Jeden z najgłośniejszych debiutów 2022 roku. Z debiutami jest zawsze trudna sprawa. Nie ma się do czego odnieść, nie ma wcześniejszej twórczości więc trochę trzeba bazować na odczuciach, a trochę na ogólnym doświadczeniu literackim. Kiedy słyszę, że coś jest głośnym debiutem i koniecznie trzeba go przeczytać, to zawsze włącza mi się czerwone światełko, bo zwykle się rozczarowuję. Cieszę się, że tym razem było inaczej. Louise Kennedy kupiła mnie świetną historią, ale przede wszystkim językiem i niedopowiedzeniami, które nadawały książce ton tajemniczości, nie definiowały jej jednoznacznie. Czekam z niecierpliwością na kolejne książki autorki.
Kennedy w Naszych winach sprawnie przenosi nas do roku 1975 do Irlandii Północnej, gdzie wciąż trwają krwawe zamieszki IRA. W tym środowisku obok siebie żyją protestanci i katolicy w dużej mniejszości. Ludzie zaczynają swoje dni od sprawdzania czy akurat pod ich samochodem nie ma bomb, a także czytania w gazetach czy akurat dziś nie zginął ktoś, kogo znali. W tym warunkach poznajemy młodą nauczycielkę Cushlę, która jest katoliczką i Irlandką. Jej rodzina prowadzi bar, w którym dziewczyna pomaga wieczorami. Bohaterka nie jest głucha na cierpienie, dlatego kiedy ojciec jej ucznia zostaje brutalnie pobity, Cushla zaczyna działać i pomaga rodzinie małego Davy’ego.
Z drugiej strony mamy Michaela, starszego, żonatego prawnika. Jest protestantem i Brytyjczykiem. Kocha Irlandię, ale nie uważa, że można za nią ginąć. Prowadzi niezwykle trudne sprawy, np. związane z członkami IRA czy gromadzi dowody przeciwko brutalnemu traktowaniu obywateli przez policję. Tych dwoje różni wszystko, ale pewnego dnia zaczyna łączyć romans, uczucie i ostatecznie miłość. Czy w świecie takich antagonizmów uczucie to jednak nie zbyt mało? Czy może przezwyciężyć wszystkie różnice?

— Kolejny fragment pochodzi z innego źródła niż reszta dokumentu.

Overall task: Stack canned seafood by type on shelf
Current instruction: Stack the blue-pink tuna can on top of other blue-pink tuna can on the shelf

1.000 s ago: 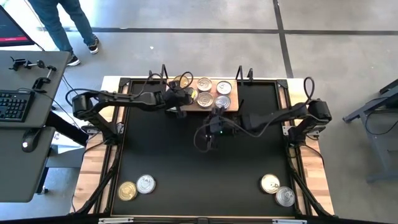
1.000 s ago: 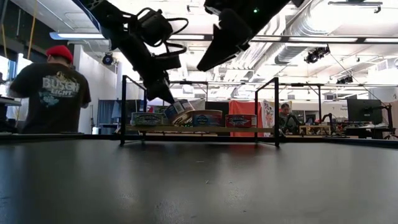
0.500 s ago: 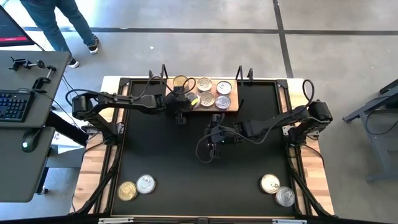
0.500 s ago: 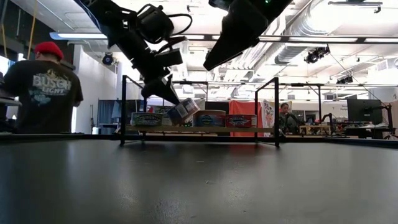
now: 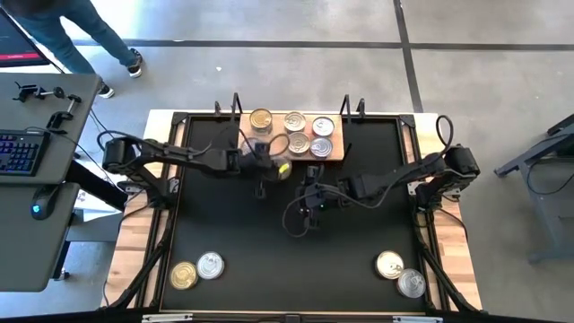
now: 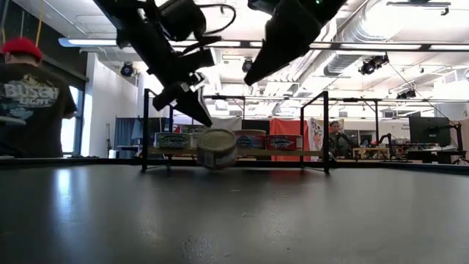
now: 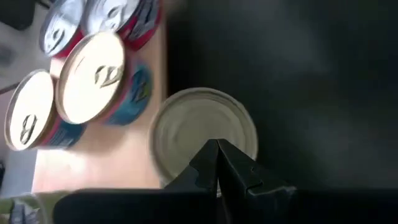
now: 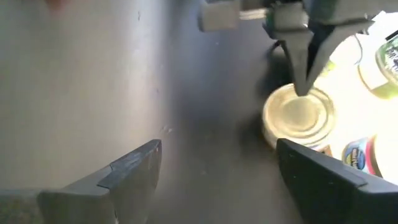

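Note:
The wooden shelf [image 5: 337, 154] stands at the far middle of the table with several canned seafood tins on it, such as one with a gold lid [image 5: 261, 118]. One more tin [image 5: 282, 167] [image 6: 217, 148] sits on the black table just in front of the shelf's near edge. It is tipped, and its plain ringed face [image 7: 205, 134] turns up and toward the near side. My left gripper [image 5: 272, 166] [image 6: 206, 120] is shut, its tips at that face. My right gripper [image 5: 308, 184] [image 8: 217, 168] hangs open above the table, to the right of the tin and clear of it. My left gripper meets the tipped tin with its shut fingertips [image 8: 303, 92] on the ringed flat face, near the rim [image 7: 216, 138]. The fingers come slanting down from the table's left. The tin's lower edge is on the table in front of the shelf.
Two tins [image 5: 184, 275] [image 5: 209, 265] lie at the near left corner and two more [image 5: 389, 264] [image 5: 411, 283] at the near right. The shelf's black uprights [image 6: 325, 132] stand at its ends. A person [image 6: 29, 103] stands beyond the table's left.
My left gripper, still shut, has swung toward the table's right and near side. The tin, which was tilted at the shelf's front edge, has come off the shelf and dropped to the table in front of it. My right gripper has drifted slightly and stays open.

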Robot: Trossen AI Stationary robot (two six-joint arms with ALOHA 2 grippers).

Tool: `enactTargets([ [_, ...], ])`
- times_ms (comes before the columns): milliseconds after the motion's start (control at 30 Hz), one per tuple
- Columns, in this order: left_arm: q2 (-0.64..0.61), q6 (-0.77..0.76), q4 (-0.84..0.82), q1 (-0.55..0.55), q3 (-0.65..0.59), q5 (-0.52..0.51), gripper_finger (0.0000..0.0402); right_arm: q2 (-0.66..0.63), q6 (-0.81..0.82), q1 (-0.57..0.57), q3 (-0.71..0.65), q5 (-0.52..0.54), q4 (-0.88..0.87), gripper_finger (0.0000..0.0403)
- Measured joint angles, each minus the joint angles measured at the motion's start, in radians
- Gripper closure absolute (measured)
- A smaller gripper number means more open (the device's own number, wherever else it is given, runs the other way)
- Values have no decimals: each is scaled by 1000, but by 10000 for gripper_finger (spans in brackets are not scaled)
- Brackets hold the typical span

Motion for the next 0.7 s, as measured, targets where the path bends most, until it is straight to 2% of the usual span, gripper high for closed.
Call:
enactTargets([
  [200,0,-71,-22,-142,0,-130,401,0,33,6,-57,-1,15,96],
  [333,0,-198,-75,-191,-1,-153,401,0,110,-15,-182,-29,179,96],
  [533,0,-341,-35,-140,-68,-138,401,38,153,-99,-372,-13,532,96],
  [700,27,-369,37,-53,-140,-34,401,146,116,-208,-415,-70,677,96],
])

Na pierwszy rzut oka powieść Kennedy to historia zakazanej miłości na tle konfliktu w Irlandii. O, jakże to mylne stwierdzenie! Moim zdaniem miłość jest tłem do pokazania jak brutalny może być świat, gdzie toczy się walka o hegemonię. Różnice stanowią barierę nie do pokonania, pomimo iż wyznanie czy pochodzenie nie czyni nas innymi ludźmi. Uświadamianie dzieci już od najmłodszych lat, co jest dobre i złe w przekonaniu niektórych, to wątek, który bardzo mocno mną wstrząsnął. Utwierdzanie tych najmłodszych, że są lepsi i gorsi. Nic mnie tak bardzo nie boli, jak takie postępowanie.
Kennedy, pomimo że jest bardzo oszczędna w słowach (sama do tej pory jestem pod wrażeniem, że tak wiele zamknęła między wierszami) potrafi pokazać wszystko, od tych miłych, ciepłych chwil to gorzkich i brutalnych zachowań. Zamachy, bomby, strzelania, pobicia, strach, zastraszanie i ogromna niemoc wobec drugiego człowieka. To wszystko przebija się na pierwszy plan powieści Nasze winy. I dopiero na tym tle osadzony jest zakazany romans. Zakazany i niejako zabroniony, ponieważ jego konsekwencje na zawsze odbiją sią na losach bohaterów.
Czy zatem naszymi winami są uległość, zamykanie oczu, godzenie się na zło? Czy może chęć walki o dominację w świecie równości? A może przywiązanie do różnic, które w świadomości nie są do pokonania? Bardzo polecam debiut Louise Kennedy. Dla mnie to była prawdziwa uczta literacka, której pokłosie do tej pory dźwięczy mi w głowie i sprawia wrażenie, że długo nie zapomnę o tej powieści.